Give Tyler Essick and Braden Ray a warm afternoon, and they’ve got a line in the water somewhere, catching fish.
“I fish floating, I fish ponds. Me and him fish ponds a lot. Pretty much every day after school, once it got warm, I was fishing in a pond,” Essick said. “Lakes, camping, floating, ponds; we fish any time we get a chance.”
The Billings High School students will be fishing in a pretty big pond June 26-30. They’re one of four Christian County teams to qualify for The Bass Federation’s Student Angler Federation High School Fishing World Finals. The tournament will be held on Lake Pickwick, in Florence, Alabama.
Christian County could soon by home to some world champions.
Ozark High School’s teams of Ty Johns and Drew Morrison, and Sean McKiernan and Ryan Persson also qualified for the High School Fishing World Finals, as did Clever’s Brody Landreth and Austin Shears.
The teams qualified for the World Finals with strong finishes in the National Youth Fishing Association’s Tournament at Truman Lake April 14. Essick and Ray were 13th in that tourney. Johns and Morrison finished ninth at Truman, with McKiernan and Persson 14th. Landreth and Shears were 20th.
“I was a little worried going into that tournament because during practice we didn’t catch very many fish,” Morrison said. “But we ended up catching them when it mattered.”
Conditions weren’t favorable that day for the anglers, but they all had to battle through the same elements to reel in the bass.
“It was windy and cold,” Ray said. “We used spinnerbaits. That was the only thing we could get bites on.”
Morrison and Johns, meanwhile, went with a crankbait.
“We got a pattern together with the Rock Crawler and stuck with that all day,” Morrison said. “We ended up hitting one of our practice spots and got a keeper off of that. We moved on to another spot and caught close to a 5-pounder.”
Essick and Ray had a good reason to throw spinnerbaits. Their coach gave them a great scouting report.
“He said that before the storm front came in they were working on spinner baits, but he got a couple on a jig and a worm,” Essick said. “We tried both of those, but it wasn’t working. I tied on one of his spinner baits that he had working the first day and we went to the back of the coves. That was they only place we could get bites. It was at the very back, in the shallowest spot.”
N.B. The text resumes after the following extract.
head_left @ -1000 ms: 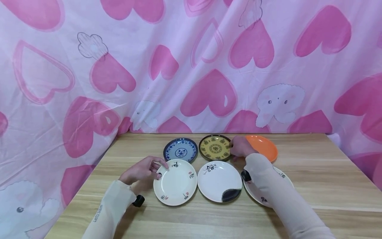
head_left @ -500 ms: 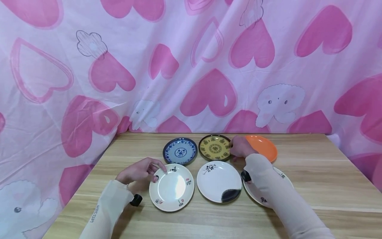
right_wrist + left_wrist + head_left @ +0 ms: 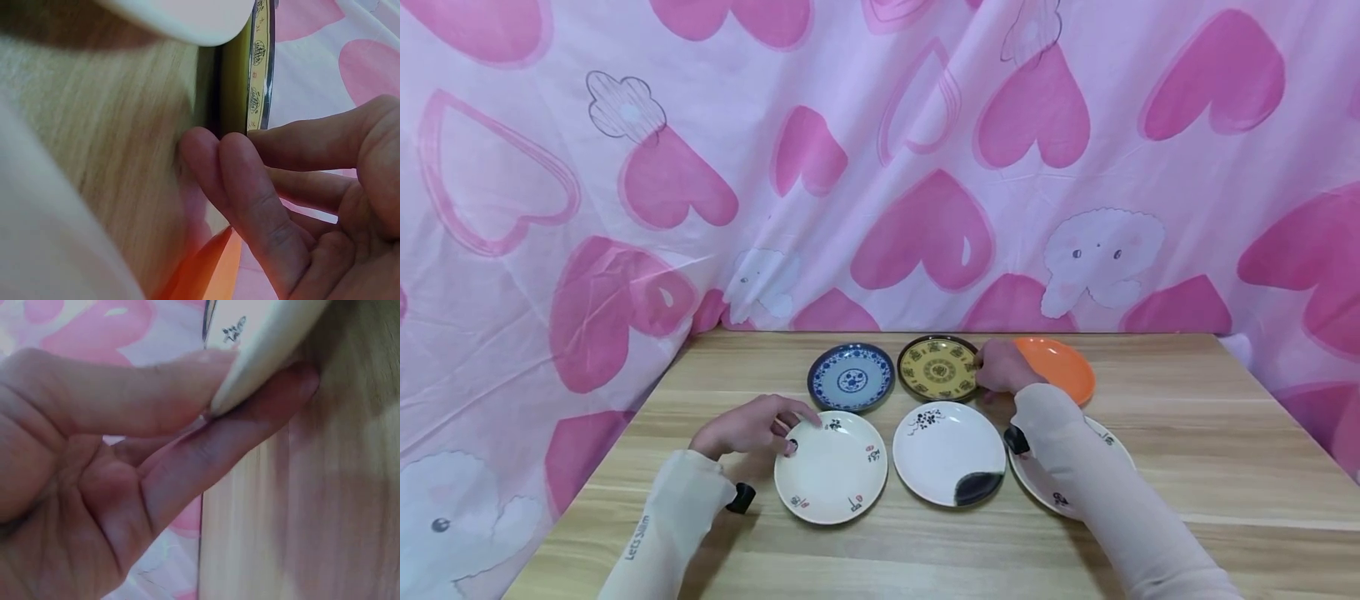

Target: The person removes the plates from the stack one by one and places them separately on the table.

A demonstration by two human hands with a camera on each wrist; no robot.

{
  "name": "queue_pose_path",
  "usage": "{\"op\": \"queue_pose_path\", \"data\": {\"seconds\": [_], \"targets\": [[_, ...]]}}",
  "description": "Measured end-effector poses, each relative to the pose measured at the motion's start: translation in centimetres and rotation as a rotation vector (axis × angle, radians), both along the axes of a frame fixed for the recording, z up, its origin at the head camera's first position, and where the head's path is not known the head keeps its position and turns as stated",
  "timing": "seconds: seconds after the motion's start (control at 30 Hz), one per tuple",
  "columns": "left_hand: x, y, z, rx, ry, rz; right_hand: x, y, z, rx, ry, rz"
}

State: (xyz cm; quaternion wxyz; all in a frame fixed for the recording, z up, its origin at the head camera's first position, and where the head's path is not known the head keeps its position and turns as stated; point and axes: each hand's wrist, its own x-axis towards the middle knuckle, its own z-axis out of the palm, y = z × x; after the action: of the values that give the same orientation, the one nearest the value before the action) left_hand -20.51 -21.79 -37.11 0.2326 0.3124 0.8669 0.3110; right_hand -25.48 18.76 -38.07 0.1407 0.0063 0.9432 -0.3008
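My left hand pinches the left rim of a cream plate with small black and red motifs. In the left wrist view the thumb lies on top of the rim and fingers reach beneath it. At the back, my right hand is at the right edge of a yellow patterned plate with a dark rim. The right wrist view has the thumb and fingertips meeting at that plate's edge. Between the hands sits a white plate with a black flower sprig and a dark patch.
A blue-and-white plate stands back left, an orange plate back right beside the right hand. Under the right forearm lies another cream plate, partly hidden. All rest on a wooden table before a pink heart-print curtain.
My left hand has shifted the cream plate a little left and toward me, opening gaps to the white and blue plates. The right hand stays at the yellow plate.
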Motion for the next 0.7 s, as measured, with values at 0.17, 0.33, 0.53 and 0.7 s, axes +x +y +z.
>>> {"op": "queue_pose_path", "data": {"seconds": [0.17,0.33,0.53,0.7], "targets": [[0.4,0.9,0.3,-0.079,0.086,0.076,0.1,-0.1,0.1,0.013,-0.008,0.001],[0.6,1.8,0.2,-0.117,0.175,0.142,0.0,0.0,0.2,0.020,-0.011,-0.004],[0.9,2.4,-0.2,-0.134,0.234,0.168,0.1,0.1,0.2,0.024,-0.021,0.003],[1.0,2.7,-0.3,-0.150,0.226,0.219,0.2,0.1,0.5,0.055,0.000,0.032]]}}
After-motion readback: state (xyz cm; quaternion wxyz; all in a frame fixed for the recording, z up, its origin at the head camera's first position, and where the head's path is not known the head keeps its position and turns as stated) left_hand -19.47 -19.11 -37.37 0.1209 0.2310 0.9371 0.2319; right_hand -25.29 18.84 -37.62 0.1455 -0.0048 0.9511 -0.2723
That kind of help is crucial for the teen anglers. They rely not only on coaches, but also the volunteers who pilot their boats around the lakes.
“They boat us, they truck us to the tournaments, they provide us any tackle we don’t have,” Essick said. “And it’s all volunteer. They don’t want anything, they just want to take us out there and help us fish.”
It means a lot to not only the anglers, but also their parents.
“They’re pretty knowledgeable fishermen, too,” Essick’s dad, Kerry, said. “They’re actually teaching the boys what to look for. It’s a pretty good deal for them.”
That education is clearly paying off. The high-school anglers are embracing the scientific side of the sport.
“You’ve got to know how to fish. You can’t just toss a line out there and hope they’re going to bite,” Tyler Essick said. “You’ve got to get your lures in the right spot, work the pole, work the bait, know what kind of fish you fishing for, what kind of bait, and the transition in the fish. You’ve got to let the fish tell you how they want to bite.”
“Probably one of the most important things is patience. A lot of patience,” Ray added. “That’s what a lot of people don’t have.”
And don’t underestimate a little bit of horse sense.
“You just have to go with your gut, pretty much,” Morrison said.
The anglers will have just two days to pre-fish on Pickwick Lake before the High School Fishing World Finals, which will test their patience and their skills. There are some scouting reports and videos available on the internet, and it never hurts to consult with professionals.
“We’ve been talking to different pros about what to do and what lures might work.” Morrison said. “I think things are going to go pretty well for us. If we can find some good spots, we’ll be alright.”
Those scouting reports can only help so much, though, Essick said.
“We might have different weather than them, or it might rain and they might be pouring a bunch of water out of the lake. It makes the fish transition.”
The anglers know how these tournaments work. They might go down and haul in their limit quickly, or they might show up at the weigh-in empty handed.
No matter how the fish are biting, they’re going to enjoy the experience, thankful to be able to put a line in the water once again.
“It’s very exciting. We know it might be a once-in-a-life- time chance to go fishing in a national fishing tournament,” Essick said.